Le président du comité scientifique des Assises nationales des Médias, Mactar Silla, par ailleurs ancien directeur général de la RTS, a présenté ce mardi 1er juillet les conclusions et recommandations issues de plusieurs mois de travaux consacrés à l’avenir du paysage médiatique sénégalais.
Ces Assises, très attendues dans le contexte de mutation technologique et de fragilité économique des entreprises de presse, ont permis d’identifier des leviers majeurs pour restructurer le secteur autour de cinq axes prioritaires : le cadre institutionnel, la régulation, la formation, la sécurité des professionnels et la viabilité économique.
Selon Mactar Silla, le premier chantier est d’ordre juridique et institutionnel. Il plaide pour un réajustement profond du dispositif actuel, estimant que « l’autorité de régulation existante n’est plus adaptée aux réalités contemporaines ». Il a appelé à la création d’une instance plus moderne, dotée de moyens renforcés et d’une compétence élargie à la régulation de la publicité et de l’ensemble des médias, traditionnels comme numériques. Dans la même logique, il préconise l’adoption d’un arsenal juridique repensé, intégrant des mécanismes spécifiques de protection des jeunes journalistes et des techniciens de l’audiovisuel, confrontés à de nouveaux risques sécuritaires.
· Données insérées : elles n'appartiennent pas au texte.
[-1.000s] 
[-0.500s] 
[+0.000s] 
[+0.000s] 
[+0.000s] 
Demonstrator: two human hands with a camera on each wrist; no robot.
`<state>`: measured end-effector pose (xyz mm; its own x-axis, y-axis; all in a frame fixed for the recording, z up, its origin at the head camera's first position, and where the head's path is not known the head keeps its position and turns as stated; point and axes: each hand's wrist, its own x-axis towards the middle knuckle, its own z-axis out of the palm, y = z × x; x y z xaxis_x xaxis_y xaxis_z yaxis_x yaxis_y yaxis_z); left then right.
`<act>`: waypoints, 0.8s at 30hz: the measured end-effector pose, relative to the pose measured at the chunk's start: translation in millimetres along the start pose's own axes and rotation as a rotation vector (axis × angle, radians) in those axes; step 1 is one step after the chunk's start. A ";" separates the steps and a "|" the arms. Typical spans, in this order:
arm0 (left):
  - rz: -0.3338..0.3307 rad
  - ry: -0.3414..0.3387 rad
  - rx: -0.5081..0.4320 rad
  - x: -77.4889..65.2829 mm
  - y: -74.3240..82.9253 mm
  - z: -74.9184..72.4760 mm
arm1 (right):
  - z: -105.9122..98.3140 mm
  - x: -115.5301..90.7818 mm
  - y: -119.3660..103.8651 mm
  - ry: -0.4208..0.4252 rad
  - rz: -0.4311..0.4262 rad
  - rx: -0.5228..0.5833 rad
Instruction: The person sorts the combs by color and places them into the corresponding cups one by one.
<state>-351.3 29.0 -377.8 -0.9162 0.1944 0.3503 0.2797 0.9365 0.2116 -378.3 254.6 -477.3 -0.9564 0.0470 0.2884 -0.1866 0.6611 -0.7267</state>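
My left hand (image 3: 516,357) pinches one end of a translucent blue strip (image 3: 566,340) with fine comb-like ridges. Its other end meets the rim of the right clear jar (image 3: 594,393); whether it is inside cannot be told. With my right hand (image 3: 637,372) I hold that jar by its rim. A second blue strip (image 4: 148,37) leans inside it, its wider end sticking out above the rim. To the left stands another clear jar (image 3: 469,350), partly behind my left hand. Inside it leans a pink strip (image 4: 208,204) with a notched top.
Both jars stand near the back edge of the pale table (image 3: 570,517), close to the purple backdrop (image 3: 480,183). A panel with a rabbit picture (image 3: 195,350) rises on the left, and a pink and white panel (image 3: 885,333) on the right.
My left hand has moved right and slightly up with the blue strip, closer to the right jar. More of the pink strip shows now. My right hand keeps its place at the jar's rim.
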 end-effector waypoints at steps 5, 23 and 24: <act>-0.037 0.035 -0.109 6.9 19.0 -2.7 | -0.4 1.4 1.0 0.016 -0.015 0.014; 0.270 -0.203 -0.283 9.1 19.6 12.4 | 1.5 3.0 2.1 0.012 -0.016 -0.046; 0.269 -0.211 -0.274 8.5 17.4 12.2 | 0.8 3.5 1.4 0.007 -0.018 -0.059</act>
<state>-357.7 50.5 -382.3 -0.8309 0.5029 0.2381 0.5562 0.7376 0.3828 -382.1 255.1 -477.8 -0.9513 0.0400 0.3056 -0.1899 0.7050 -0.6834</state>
La question des contenus et de la formation a également occupé une place centrale dans les recommandations du comité scientifique. Pour Mactar Silla, il est urgent de « proposer des contenus en phase avec nos réalités culturelles et sociales, mais aussi capables d’anticiper les mutations liées au numérique ». La refonte des grilles éditoriales doit aller de pair avec la mise en place de programmes de formation continue et de professionnalisation à tous les niveaux.
L’enjeu économique, considéré comme le plus critique, a donné lieu à une réflexion approfondie. Mactar Silla a souligné que « la viabilité économique est la condition sine qua non pour garantir l’indépendance et la performance des médias ». Il a annoncé que le comité a travaillé sur l’identification de modèles de financement innovants et sur la diversification économique, en s’inspirant des meilleures pratiques internationales.
S’adressant directement aux autorités publiques, Mactar Silla a lancé un appel à la responsabilité et à l’action. « Vu la situation actuelle des médias, des mesures urgentes et courageuses doivent être prises pour leur permettre de jouer pleinement leur rôle dans le développement national », a-t-il déclaré. Il a toutefois insisté sur la nécessité de préserver l’indépendance éditoriale et le respect de la déontologie journalistique, même en cas d’accompagnement financier de l’État. « Cela ne signifie pas être la voix de son maître. Si des faits avérés méritent d’être dénoncés, cela doit se faire avec éthique, foi et respect des règles de la profession », a-t-il précisé.